▸ Problem requirements: From the records below, transcribe only the lines running from the one with "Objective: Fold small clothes" through the one with "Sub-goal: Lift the". Keep both of those end lines.

▸ Record extracts:
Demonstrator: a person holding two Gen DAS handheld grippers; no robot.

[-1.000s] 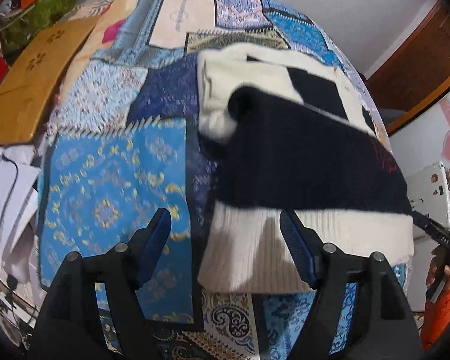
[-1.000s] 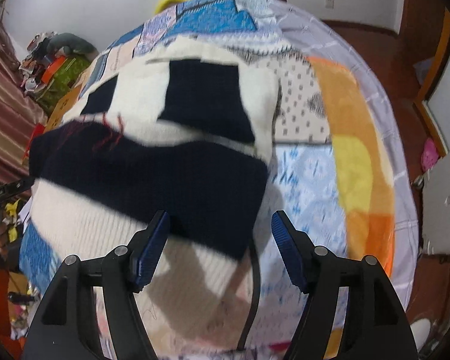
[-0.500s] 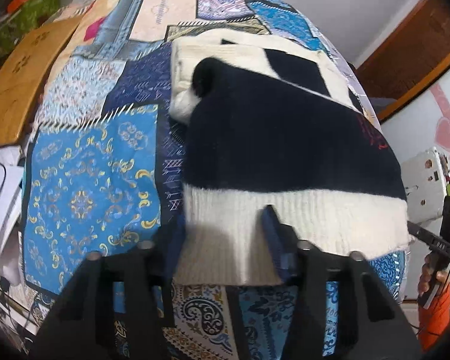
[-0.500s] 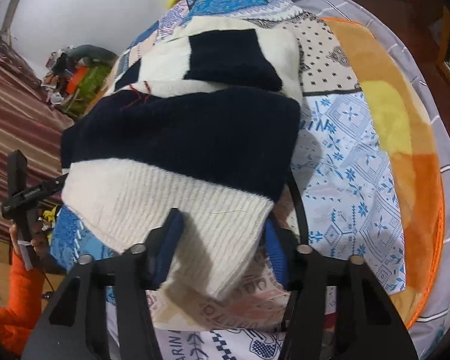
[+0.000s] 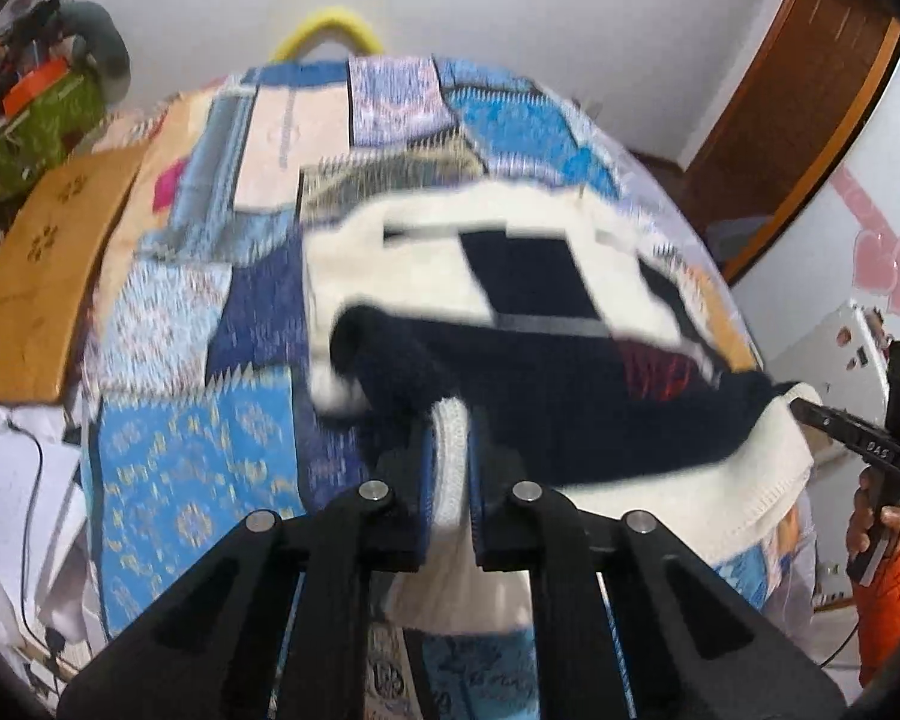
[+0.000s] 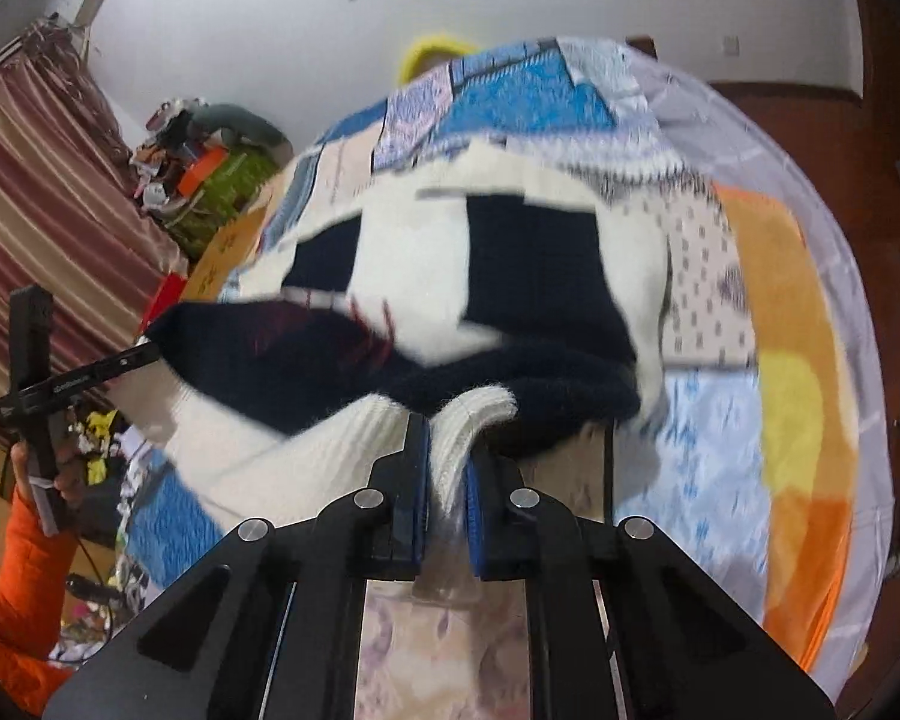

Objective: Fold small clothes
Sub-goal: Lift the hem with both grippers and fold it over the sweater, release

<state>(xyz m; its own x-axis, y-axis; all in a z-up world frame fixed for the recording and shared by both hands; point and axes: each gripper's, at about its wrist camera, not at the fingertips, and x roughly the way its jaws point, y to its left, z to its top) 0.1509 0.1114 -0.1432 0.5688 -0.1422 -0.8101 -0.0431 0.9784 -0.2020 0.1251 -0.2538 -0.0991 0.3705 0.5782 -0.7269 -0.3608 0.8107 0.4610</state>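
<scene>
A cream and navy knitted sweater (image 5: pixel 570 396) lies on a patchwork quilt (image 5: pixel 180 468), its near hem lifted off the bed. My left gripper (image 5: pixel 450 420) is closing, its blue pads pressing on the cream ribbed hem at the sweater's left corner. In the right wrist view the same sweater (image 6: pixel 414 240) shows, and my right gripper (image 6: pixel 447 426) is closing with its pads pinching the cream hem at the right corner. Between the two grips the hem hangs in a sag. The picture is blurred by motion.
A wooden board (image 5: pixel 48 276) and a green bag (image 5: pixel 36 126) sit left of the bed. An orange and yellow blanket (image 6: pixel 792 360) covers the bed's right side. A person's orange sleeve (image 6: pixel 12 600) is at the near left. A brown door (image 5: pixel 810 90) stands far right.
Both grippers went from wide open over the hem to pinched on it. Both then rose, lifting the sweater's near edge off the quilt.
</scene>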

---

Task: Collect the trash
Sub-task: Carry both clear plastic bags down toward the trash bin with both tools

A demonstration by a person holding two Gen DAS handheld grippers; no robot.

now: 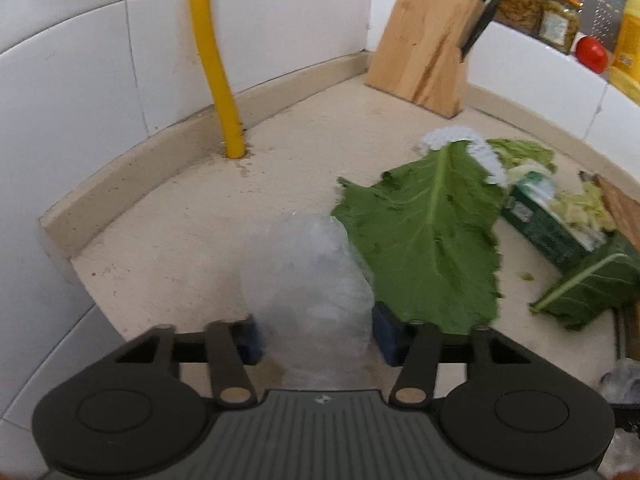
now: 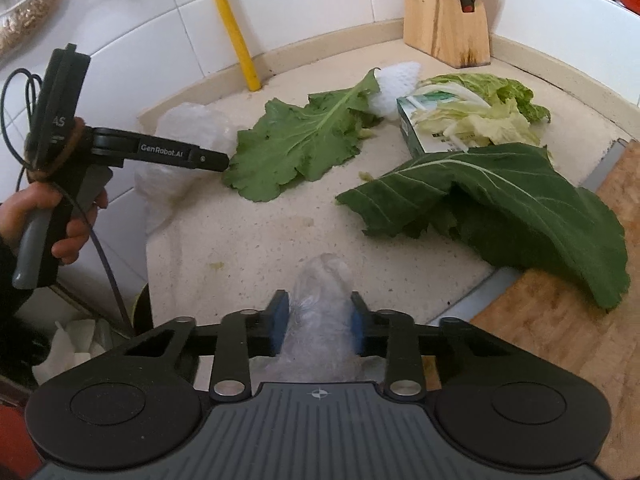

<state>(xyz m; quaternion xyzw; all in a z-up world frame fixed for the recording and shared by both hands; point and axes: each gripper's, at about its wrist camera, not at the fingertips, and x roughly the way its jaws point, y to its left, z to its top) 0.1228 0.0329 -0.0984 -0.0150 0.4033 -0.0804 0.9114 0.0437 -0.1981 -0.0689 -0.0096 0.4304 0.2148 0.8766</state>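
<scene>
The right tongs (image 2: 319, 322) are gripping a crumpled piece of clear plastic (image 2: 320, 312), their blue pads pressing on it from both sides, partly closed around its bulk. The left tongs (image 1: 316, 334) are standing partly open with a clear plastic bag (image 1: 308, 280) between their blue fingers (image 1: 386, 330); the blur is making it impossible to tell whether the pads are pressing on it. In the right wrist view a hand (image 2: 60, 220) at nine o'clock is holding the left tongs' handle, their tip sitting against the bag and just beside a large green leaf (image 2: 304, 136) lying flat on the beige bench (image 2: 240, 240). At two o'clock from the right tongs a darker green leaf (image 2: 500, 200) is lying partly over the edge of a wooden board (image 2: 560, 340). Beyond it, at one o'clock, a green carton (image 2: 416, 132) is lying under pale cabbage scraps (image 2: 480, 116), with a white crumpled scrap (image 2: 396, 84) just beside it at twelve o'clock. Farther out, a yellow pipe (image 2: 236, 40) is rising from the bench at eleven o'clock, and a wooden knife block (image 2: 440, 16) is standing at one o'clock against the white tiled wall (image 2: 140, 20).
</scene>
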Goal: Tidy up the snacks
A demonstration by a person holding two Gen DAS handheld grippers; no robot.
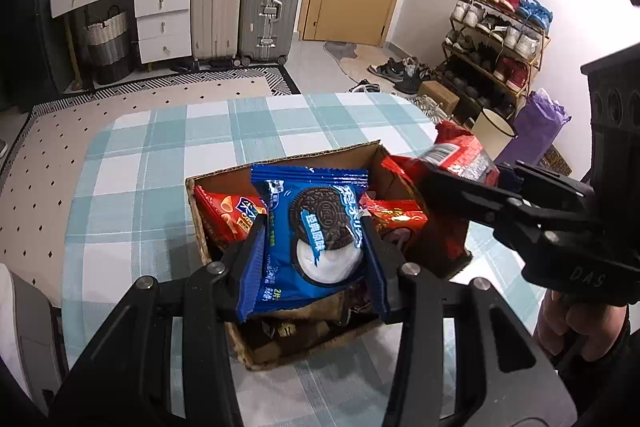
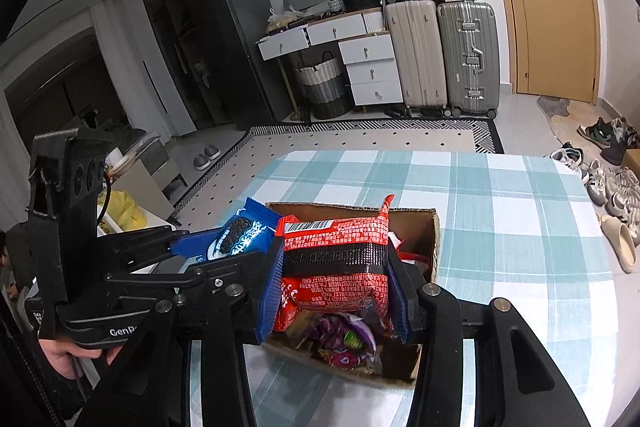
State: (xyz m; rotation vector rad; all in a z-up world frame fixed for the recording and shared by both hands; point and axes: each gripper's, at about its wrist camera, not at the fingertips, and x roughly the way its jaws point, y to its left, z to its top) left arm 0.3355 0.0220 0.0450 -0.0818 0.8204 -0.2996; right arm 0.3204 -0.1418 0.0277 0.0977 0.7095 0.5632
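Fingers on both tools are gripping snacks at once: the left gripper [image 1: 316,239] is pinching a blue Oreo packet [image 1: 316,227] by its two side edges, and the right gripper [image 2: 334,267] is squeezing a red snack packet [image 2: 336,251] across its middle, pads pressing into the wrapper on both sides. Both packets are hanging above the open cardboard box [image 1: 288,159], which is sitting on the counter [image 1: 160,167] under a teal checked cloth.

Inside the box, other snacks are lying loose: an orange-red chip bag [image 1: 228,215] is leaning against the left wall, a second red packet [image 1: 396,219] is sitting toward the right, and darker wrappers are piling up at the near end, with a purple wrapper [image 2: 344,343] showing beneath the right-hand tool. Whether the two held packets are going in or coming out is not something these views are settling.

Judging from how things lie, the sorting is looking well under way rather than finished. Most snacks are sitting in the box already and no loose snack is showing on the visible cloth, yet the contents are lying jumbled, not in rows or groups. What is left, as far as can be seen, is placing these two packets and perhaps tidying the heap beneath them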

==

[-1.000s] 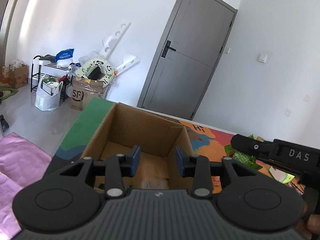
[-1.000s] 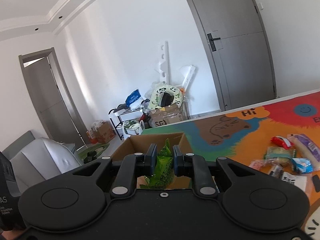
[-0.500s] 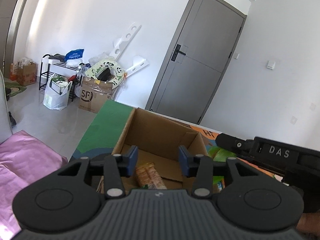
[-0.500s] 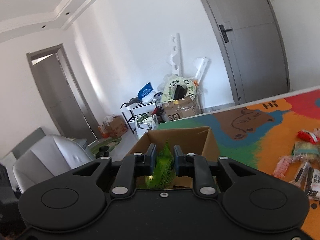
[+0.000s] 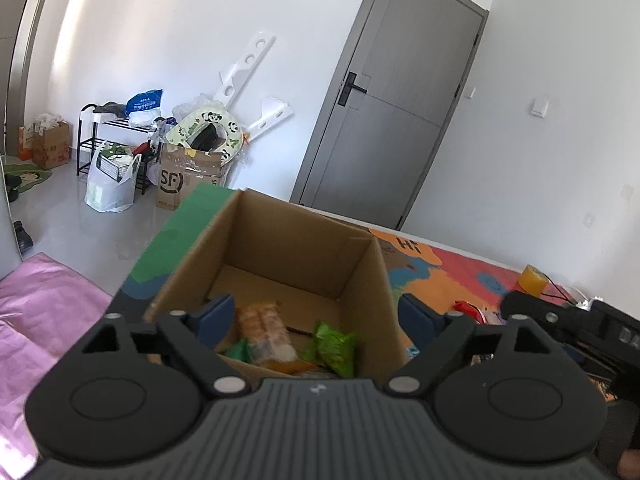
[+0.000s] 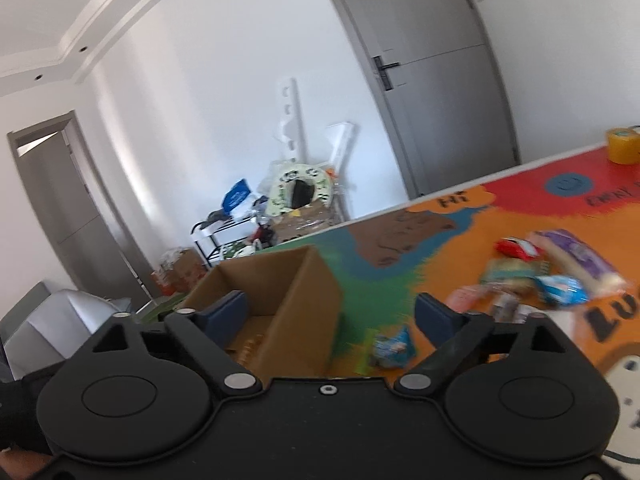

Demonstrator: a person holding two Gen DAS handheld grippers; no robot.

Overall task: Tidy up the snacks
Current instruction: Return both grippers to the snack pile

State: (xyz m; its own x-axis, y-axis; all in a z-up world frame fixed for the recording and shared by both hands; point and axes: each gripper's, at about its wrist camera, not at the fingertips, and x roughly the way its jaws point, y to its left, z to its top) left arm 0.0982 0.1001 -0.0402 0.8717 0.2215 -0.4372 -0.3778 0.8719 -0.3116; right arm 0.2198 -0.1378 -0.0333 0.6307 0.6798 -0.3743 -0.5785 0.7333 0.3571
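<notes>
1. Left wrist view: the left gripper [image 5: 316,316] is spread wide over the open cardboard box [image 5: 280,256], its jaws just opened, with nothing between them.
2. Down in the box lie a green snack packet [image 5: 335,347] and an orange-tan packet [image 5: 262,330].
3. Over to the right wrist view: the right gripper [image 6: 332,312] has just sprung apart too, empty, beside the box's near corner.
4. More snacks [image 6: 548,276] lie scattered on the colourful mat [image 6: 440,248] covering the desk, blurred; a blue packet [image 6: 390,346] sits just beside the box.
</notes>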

▸ Response box:
Objective: Fold small clothes
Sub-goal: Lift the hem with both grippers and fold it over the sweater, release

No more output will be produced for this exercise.